Wszystko nie dzieje się jednak od razu, a raczej krok po kroku. Na samym początku (do 30 dni) bank będzie wysyłał powiadomienia i ponaglał do spłaty. Zacznie się również okres naliczania odsetek karnych. W niektórych placówkach następuje to dopiero po 7-14 dniach, a w niektórych już następnego dnia. Wszystko zależy od zapisów w umowie.
Bank wejdzie na drogę sądową dopiero po 60 lub nawet 90 dniach od daty nieuiszczenia spłaty. Są to jednak przybliżone terminy. Uważa się także, że bank ma prawo przekazać sprawę do sądu po wysłaniu trzeciego powiadomienia. Oczywiście, o ile wciąż dłużnik będzie zalegał z ratą.
Problem ze spłatą zadłużenia – jakie są inne sposoby?
Zaciągnięcie kredytu konsolidacyjnego to nie jedyne rozwiązanie na problemy ze spłatą długów. Na co jeszcze można się zdecydować?
- Restrukturyzacja zadłużenia – ma szansę sprawdzić się w przypadku posiadania jednego zadłużenia. Zawsze na samym początku problemów ze spłatą długu warto zgłosić tę sprawę do banku i spróbować wynegocjować korzystniejsze warunki. Restrukturyzacja umożliwia zmianę parametrów kredytu, np. uzyskanie niższego oprocentowania czy wydłużenie okresu kredytowania. W ramach tej czynności bank może także zawiesić spłatę rat na określony czas.
- Przeniesienie kredytu do innego banku – jeśli negocjacje z obecnym bankiem nie przyniosą korzystnych skutków, to alternatywą jest przeniesienie zobowiązania do innego banku, który zgodzi się na atrakcyjniejsze warunki.
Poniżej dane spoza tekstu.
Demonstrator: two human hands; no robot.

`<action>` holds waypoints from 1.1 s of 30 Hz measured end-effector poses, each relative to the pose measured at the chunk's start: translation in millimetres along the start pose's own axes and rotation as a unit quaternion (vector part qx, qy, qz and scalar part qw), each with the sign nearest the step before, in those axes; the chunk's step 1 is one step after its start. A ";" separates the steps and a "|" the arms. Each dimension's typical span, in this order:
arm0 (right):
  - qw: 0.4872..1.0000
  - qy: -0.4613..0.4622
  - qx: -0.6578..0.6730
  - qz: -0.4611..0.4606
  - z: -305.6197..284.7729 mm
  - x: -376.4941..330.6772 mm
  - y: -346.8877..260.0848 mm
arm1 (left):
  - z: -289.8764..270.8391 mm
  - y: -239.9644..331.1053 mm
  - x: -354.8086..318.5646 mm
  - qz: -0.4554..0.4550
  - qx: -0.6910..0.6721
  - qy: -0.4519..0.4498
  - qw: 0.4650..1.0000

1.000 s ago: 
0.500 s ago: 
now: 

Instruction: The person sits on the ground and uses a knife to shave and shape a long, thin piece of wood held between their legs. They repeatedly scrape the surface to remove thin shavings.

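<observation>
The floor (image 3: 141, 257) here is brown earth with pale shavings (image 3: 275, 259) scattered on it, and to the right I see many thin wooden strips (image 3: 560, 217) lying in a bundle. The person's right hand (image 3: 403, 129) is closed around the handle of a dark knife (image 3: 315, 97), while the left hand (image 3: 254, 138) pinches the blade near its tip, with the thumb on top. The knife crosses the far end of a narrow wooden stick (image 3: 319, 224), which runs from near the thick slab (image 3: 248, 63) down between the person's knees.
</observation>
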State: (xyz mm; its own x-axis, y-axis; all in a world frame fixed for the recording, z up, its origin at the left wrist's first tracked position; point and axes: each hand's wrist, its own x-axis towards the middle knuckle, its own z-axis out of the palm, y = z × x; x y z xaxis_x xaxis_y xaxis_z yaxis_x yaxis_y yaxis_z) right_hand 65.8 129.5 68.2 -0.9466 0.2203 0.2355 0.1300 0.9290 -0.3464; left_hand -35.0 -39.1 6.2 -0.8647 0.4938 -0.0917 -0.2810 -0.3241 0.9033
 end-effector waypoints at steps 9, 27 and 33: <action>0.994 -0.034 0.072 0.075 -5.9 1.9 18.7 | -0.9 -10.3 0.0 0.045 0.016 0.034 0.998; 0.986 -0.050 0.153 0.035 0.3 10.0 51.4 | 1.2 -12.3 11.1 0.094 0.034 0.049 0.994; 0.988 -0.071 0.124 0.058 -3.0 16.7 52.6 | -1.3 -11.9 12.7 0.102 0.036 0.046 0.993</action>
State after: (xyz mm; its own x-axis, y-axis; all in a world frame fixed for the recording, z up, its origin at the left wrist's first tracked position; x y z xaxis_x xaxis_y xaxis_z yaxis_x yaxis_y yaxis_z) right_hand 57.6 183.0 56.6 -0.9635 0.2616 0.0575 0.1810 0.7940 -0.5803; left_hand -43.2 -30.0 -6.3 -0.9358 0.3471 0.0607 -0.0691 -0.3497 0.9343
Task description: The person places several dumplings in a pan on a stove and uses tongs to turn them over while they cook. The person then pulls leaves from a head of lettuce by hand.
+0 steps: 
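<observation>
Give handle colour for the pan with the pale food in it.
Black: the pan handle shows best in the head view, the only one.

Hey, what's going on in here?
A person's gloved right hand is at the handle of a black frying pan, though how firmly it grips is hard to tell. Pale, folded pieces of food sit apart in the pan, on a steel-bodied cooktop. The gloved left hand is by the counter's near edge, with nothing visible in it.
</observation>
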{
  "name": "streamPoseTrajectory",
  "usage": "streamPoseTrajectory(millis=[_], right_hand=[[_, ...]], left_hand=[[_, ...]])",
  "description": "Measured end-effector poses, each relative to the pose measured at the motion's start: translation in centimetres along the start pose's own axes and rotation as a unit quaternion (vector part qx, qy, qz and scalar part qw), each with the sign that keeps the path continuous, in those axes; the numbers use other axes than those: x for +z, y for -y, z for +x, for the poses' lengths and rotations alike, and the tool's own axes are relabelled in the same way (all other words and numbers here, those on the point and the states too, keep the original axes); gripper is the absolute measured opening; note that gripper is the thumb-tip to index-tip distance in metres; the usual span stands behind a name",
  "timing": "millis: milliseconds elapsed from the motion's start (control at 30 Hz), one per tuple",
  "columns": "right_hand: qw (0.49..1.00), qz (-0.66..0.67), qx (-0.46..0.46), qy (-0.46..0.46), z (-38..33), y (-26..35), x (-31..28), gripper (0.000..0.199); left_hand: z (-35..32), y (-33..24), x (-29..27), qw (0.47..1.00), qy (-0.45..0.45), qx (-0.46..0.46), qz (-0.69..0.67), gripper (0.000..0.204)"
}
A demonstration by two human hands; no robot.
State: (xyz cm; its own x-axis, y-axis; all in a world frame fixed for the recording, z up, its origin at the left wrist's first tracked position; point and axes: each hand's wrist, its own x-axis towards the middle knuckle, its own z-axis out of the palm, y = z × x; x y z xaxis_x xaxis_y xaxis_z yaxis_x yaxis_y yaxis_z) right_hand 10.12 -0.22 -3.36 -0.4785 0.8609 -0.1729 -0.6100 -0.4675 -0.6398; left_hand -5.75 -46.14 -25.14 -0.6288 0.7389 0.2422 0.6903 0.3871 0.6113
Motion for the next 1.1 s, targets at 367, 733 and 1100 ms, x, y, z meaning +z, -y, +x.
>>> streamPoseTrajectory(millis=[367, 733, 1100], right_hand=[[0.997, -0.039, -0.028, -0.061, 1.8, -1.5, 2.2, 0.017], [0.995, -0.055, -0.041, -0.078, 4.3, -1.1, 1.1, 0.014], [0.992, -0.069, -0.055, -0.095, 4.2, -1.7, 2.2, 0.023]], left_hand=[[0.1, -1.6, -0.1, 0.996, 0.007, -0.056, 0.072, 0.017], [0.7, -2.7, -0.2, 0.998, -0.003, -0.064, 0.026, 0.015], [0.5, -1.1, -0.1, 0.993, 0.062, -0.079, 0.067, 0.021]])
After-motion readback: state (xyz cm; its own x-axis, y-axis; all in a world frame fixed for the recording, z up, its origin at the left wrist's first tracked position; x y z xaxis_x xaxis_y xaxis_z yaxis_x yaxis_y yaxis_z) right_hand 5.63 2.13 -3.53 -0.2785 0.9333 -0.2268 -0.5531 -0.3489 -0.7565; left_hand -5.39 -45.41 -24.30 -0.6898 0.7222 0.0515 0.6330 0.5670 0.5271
Taką operację określanie się mianem refinansowania zadłużeń.
- Wakacje kredytowe – kolejny sposób to skorzystanie z programów rządowych, takich jak wakacje kredytowe. Dzięki nim można zawiesić spłatę kredytu i choć przez pewien czas odciążyć nieco domowy budżet.
- Upadłość konsumencka – to ostateczny krok i decyduje się na niego niewielu dłużników. W ogłaszaniu upadłości konsumenckiej bierze udział sąd, a kredytobiorca musi spieniężyć swój majątek. Nierzadko to właśnie wymiar sprawiedliwości nim wtedy dysponuje.
Kredyt konsolidacyjny pozwala na połączenie różnych zobowiązań w jedno większe zadłużenie. Przynosi kilka korzyści, takich jak łatwiejsza kontrola finansów i obniżenie miesięcznych kosztów spłaty. Warto jednak pamiętać o tym, by decyzję dopasować do własnej sytuacji finansowej.